# TASK ITEM
Repeat exactly, and only, the lines of the entries below from the one with "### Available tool" through the one with "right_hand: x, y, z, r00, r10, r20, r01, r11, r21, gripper", both ends included.

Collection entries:
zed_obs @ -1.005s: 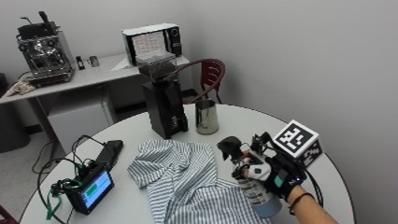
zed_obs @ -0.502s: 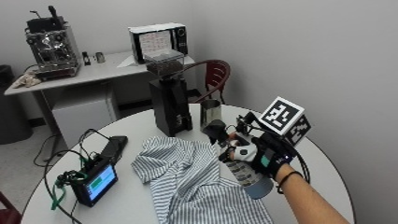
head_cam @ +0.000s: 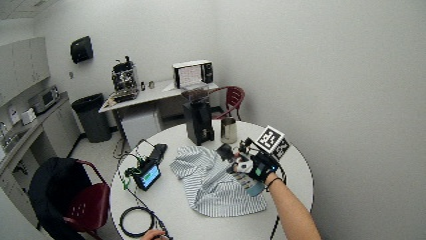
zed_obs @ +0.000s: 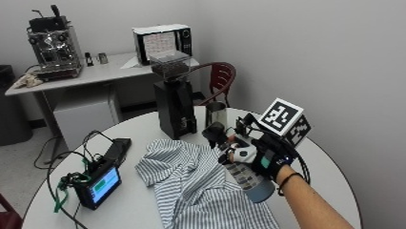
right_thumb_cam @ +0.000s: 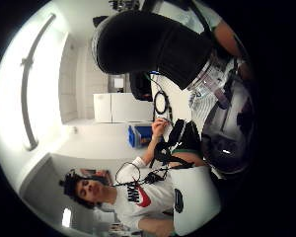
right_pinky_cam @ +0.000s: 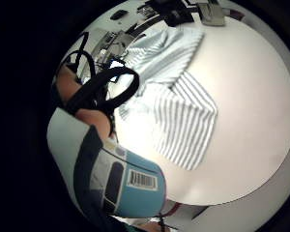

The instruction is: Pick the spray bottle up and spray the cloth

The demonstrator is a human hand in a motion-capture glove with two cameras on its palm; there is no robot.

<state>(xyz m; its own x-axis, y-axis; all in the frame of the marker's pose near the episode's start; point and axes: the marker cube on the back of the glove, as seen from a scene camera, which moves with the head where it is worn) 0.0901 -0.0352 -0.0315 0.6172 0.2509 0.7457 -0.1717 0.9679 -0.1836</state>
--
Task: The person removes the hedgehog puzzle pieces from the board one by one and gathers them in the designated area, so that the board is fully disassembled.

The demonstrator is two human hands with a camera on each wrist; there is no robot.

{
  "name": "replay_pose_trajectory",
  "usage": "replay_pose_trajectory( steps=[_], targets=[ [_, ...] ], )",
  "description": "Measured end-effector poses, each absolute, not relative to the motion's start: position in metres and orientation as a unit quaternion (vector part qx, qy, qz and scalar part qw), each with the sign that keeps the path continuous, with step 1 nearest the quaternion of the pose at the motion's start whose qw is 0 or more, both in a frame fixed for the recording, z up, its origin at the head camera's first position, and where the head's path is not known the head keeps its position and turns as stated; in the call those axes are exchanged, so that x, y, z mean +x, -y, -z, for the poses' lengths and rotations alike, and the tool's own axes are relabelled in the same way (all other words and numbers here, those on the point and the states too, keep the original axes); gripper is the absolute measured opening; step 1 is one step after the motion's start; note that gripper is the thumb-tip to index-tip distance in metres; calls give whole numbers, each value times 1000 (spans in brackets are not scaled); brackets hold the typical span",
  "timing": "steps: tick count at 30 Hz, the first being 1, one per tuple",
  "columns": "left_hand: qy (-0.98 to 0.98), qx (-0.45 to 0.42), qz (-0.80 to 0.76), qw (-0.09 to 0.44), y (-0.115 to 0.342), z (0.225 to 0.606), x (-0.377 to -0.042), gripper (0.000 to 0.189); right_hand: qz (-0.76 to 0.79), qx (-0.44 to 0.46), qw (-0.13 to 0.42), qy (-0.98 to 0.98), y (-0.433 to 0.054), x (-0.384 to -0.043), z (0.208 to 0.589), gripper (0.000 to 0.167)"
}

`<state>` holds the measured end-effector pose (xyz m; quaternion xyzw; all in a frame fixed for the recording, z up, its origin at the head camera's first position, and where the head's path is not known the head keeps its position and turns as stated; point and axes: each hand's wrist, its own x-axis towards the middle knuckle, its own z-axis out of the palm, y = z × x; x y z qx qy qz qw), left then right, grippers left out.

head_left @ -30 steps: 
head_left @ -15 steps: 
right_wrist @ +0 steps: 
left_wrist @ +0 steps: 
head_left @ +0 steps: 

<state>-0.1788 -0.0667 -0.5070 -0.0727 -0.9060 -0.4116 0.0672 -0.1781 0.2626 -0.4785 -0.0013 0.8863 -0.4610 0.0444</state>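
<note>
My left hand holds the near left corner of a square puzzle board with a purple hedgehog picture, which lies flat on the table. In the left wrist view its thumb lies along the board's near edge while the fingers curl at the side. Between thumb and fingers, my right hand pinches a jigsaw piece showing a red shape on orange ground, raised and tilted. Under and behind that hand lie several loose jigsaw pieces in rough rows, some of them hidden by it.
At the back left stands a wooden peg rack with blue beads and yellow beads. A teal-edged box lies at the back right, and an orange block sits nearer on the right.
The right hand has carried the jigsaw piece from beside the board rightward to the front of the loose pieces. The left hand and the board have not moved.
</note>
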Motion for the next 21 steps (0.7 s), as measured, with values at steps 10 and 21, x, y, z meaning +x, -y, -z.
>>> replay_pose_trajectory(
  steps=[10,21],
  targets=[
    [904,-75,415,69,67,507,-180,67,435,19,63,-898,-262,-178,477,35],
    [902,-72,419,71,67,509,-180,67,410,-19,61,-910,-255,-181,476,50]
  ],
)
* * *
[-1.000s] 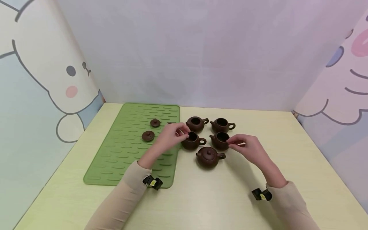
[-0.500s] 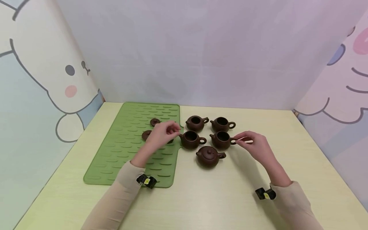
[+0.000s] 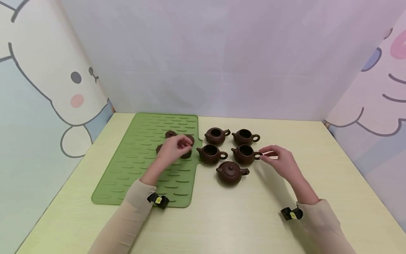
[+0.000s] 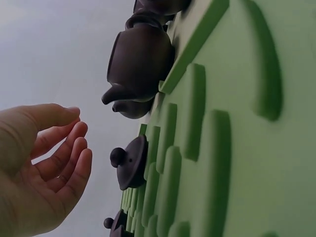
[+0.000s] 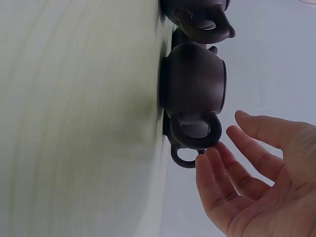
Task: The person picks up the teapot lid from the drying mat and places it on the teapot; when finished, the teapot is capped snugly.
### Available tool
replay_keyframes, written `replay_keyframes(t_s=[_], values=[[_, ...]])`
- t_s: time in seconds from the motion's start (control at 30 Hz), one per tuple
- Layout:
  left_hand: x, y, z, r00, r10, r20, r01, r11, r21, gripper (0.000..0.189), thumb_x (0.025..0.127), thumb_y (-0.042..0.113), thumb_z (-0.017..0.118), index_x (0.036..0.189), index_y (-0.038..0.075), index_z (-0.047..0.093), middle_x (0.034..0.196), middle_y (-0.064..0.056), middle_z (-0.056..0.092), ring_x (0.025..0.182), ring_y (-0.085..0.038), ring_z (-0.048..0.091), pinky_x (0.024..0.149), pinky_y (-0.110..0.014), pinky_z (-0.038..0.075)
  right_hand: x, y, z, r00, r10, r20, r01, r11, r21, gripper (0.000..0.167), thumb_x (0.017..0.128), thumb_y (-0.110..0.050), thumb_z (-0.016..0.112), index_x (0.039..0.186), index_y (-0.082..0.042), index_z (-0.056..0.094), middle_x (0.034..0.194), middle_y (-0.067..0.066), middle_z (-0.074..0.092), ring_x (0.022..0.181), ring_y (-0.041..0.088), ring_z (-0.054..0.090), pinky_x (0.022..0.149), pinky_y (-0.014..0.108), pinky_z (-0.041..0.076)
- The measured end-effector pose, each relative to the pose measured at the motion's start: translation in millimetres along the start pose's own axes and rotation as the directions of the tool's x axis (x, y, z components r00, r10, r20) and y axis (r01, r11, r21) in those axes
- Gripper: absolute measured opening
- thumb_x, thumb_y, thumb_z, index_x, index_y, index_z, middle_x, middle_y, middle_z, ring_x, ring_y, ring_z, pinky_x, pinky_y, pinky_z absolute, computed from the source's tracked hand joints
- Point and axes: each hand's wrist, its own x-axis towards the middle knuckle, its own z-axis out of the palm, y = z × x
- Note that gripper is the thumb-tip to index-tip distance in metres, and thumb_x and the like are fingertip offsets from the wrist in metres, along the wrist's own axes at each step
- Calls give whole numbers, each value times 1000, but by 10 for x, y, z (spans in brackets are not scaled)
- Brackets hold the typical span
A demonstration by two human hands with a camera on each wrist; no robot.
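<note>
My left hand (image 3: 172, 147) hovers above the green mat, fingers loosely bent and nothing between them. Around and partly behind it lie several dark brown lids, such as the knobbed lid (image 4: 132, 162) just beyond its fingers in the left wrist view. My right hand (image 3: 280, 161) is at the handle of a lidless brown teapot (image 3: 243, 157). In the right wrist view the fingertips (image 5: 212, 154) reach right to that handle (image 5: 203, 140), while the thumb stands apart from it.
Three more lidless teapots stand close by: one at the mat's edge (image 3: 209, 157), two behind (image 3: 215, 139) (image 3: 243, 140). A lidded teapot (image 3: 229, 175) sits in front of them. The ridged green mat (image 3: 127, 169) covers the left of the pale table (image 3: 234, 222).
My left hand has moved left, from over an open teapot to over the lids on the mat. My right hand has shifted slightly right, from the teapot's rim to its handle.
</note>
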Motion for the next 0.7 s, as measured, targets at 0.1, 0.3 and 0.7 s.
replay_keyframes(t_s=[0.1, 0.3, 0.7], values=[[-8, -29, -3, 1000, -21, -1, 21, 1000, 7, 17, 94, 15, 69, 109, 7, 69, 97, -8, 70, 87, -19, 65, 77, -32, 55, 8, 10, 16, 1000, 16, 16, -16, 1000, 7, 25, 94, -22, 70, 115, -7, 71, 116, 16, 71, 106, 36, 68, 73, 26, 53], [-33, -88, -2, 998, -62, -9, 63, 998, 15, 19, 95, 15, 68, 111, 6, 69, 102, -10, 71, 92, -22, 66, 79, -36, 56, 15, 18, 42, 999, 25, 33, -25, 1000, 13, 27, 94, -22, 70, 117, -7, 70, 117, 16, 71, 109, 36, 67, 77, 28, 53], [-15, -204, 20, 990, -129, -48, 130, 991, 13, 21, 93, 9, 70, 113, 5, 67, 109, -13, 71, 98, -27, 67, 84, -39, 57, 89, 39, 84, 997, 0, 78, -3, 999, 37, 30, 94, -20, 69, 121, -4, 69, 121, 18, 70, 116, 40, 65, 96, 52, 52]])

# ANSWER
### Available tool
replay_keyframes, written `replay_keyframes(t_s=[_], values=[[_, ...]])`
- t_s: time in seconds from the motion's start (control at 30 Hz), one per tuple
- Layout:
  left_hand: x, y, z, r00, r10, r20, r01, r11, r21, gripper (0.000..0.189), thumb_x (0.025..0.127), thumb_y (-0.042..0.113), thumb_z (-0.017..0.118), index_x (0.036..0.189), index_y (-0.038..0.075), index_z (-0.047..0.093), middle_x (0.034..0.196), middle_y (-0.064..0.056), middle_z (-0.056..0.092), ring_x (0.025..0.182), ring_y (-0.085..0.038), ring_z (-0.048..0.091), pinky_x (0.024..0.149), pinky_y (-0.110..0.014), pinky_z (-0.038..0.075)
  right_hand: x, y, z, r00, r10, r20, r01, r11, r21, gripper (0.000..0.167), thumb_x (0.017..0.128), thumb_y (-0.110..0.050), thumb_z (-0.016..0.112), index_x (0.039..0.186), index_y (-0.082..0.042), index_z (-0.056..0.094), middle_x (0.034..0.194), middle_y (-0.067..0.066), middle_z (-0.074..0.092), ring_x (0.022..0.181), ring_y (-0.041..0.088), ring_z (-0.054..0.090), pinky_x (0.022..0.149), pinky_y (-0.014..0.108), pinky_z (-0.041..0.076)

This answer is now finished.